The mechanisms of the music industry are an on-going obsession for Access All Areas, and the topic was addressed this week on Joe Rogan’s podcast when he interviewed rock band The Black Keys.

Vocalist Patrick Carney said the industry’s obsession with metrics is detrimental to music quality. “These major labels are signing shit that has the most social media interaction, and I was like, ‘you know what, when I was nine years old I bought Vanilla Ice’s Ice Ice Baby and I listened to that shit like 250 times in a week like a fucking idiot’. That’s who’s listening to this shit that’s getting a billion streams in a month… I like to think our fans have a hundred and fifty albums that they listen to on a sort of rotation.”

He went on to challenge the changing concepts of commercial viability. “There used to be records made by these insanely eccentric weirdo people that never sold records, but have changed our lives, like Captain Beefheart and Tom Waits… It’s a much different type of commercially viable thing now.”

Elsewhere, Carney discussed Metallica’s Lars Ulrich’s criticism of mp3 pirating in the early 2000s.
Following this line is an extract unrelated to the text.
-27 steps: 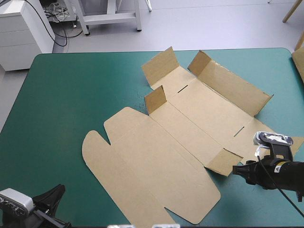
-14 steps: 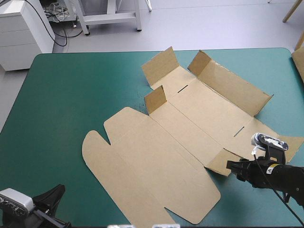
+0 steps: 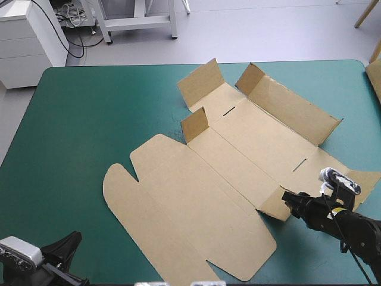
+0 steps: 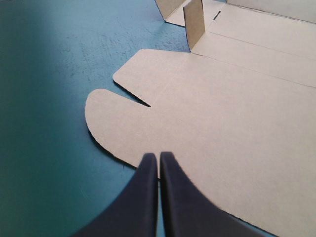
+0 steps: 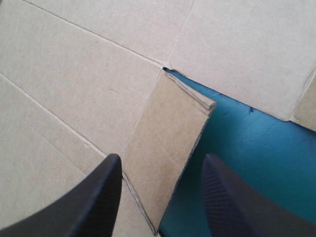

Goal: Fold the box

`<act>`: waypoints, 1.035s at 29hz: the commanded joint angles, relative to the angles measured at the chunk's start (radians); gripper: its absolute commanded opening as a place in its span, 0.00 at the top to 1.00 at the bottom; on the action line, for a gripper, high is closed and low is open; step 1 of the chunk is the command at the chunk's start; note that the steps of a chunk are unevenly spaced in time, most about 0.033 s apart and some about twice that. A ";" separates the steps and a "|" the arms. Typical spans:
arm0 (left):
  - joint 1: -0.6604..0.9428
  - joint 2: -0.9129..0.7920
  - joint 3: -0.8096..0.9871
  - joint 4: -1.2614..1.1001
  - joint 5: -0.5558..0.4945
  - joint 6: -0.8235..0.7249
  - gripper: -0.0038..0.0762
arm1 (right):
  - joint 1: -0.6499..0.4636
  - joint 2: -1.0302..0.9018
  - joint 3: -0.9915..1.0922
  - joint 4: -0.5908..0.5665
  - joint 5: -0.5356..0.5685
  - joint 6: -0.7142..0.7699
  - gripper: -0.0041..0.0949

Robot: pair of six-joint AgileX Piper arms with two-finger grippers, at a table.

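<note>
Table (image 3: 89, 107), teal-green, bears brown box (image 3: 238, 161); left gripper (image 4: 158, 156) clenched, right gripper (image 5: 162, 162) released astride a raised flap (image 5: 168, 123).

the surface (image 3: 89, 131), under a teal-green cover with rounded corners, carries the box (image 3: 202, 196). the box is a cut sheet of brown board that lies mostly flat and slants from the near middle toward the far right corner. its rounded lid end lies flat toward the near edge. at the far end a long wall (image 3: 294, 110) and small flaps (image 3: 195, 125) stand raised. a second piece of brown board (image 3: 375, 77) shows at the surface's right edge.
</note>
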 commanded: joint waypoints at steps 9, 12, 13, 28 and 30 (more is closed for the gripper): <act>-0.003 0.016 -0.022 -0.016 -0.074 -0.001 0.96 | -0.007 0.112 -0.018 0.029 -0.101 -0.010 0.49; -0.003 0.016 -0.022 -0.016 -0.074 -0.001 0.96 | -0.007 0.150 -0.018 0.052 -0.138 -0.012 0.49; -0.003 0.016 -0.022 -0.016 -0.074 -0.001 0.96 | -0.007 0.163 -0.018 0.060 -0.146 -0.020 0.49; -0.003 0.016 -0.022 -0.013 -0.074 -0.001 0.96 | -0.003 0.342 -0.018 0.240 -0.193 -0.206 0.49; -0.003 0.016 -0.022 -0.013 -0.074 -0.001 0.96 | -0.003 0.356 -0.018 0.238 -0.193 -0.206 0.49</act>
He said: “[Ulrich] was this really wealthy guy who was a huge success saying ‘don’t do this it is stealing’… I mean clearly people shouldn’t steal, but is it Metallica’s job to tell people that? Maybe they should have gone directly to Napster or to the record label.

“We had a talk with a friend of ours [when commercial streaming was emerging] and he basically encouraged us to not do it, and it went from that to talking to someone at Warner Brothers who, when we said we didn’t want to do it, was kind of outraged.

The band’s evolving opinions on streaming is covered later. Carney said: “I was quoted in Rolling Stone talking shit about like [Napster’s] Sean Parker and Spotify and I end up getting a phone call or an email from Daniel Eck, the owner Spotify, and we had lunch together. He’s fucking cool guy, he’s a nice, nice guy and very intelligent and I really saw his side of it for the first time. Basically without explaining it directly, he was like: ‘you know that we’re paying your label to get your music? What they do with the money I can’t control.

“I realised billions of dollars of stock were sent and the label has no obligation – they just gave us a couple hundred thousand dollars of it out of the billion. They paid it as an artist royalty and took all these deductions off. There’s a lot of money in the music industry right now.”